Find the word "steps" in the records below. List each line containing it.

[Dataset entries]
--- START ---

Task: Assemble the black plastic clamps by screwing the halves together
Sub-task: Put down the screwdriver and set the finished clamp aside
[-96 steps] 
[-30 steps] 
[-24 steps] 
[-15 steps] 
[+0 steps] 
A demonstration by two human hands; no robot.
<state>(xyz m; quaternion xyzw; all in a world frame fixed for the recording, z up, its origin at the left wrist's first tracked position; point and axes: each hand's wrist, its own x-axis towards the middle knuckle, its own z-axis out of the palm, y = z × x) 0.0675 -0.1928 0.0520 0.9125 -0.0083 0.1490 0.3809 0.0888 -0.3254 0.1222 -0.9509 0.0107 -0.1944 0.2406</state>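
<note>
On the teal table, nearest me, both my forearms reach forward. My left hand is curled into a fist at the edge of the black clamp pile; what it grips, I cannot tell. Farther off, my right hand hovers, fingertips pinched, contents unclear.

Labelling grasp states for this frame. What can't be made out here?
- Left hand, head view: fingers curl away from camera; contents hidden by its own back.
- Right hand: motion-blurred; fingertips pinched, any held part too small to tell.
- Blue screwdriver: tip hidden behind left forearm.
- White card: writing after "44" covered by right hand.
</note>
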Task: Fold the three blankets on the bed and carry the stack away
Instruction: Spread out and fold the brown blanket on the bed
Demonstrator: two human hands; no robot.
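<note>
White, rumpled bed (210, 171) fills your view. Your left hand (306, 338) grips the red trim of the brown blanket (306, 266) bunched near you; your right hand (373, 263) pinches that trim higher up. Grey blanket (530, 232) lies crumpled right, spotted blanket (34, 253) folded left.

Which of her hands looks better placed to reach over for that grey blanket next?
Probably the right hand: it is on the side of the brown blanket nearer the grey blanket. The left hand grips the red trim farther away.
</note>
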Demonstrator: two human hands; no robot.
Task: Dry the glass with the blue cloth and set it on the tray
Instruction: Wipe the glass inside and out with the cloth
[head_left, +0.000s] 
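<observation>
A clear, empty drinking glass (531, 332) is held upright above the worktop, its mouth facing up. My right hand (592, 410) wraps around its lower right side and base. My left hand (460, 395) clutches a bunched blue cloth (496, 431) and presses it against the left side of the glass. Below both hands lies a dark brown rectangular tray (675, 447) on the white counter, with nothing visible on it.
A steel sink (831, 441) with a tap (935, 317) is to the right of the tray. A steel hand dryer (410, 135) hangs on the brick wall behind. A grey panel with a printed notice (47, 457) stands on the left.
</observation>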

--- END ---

- [Solution for this exercise]
[-96 steps] 
[-30 steps] 
[-24 steps] 
[-15 steps] 
[+0 steps] 

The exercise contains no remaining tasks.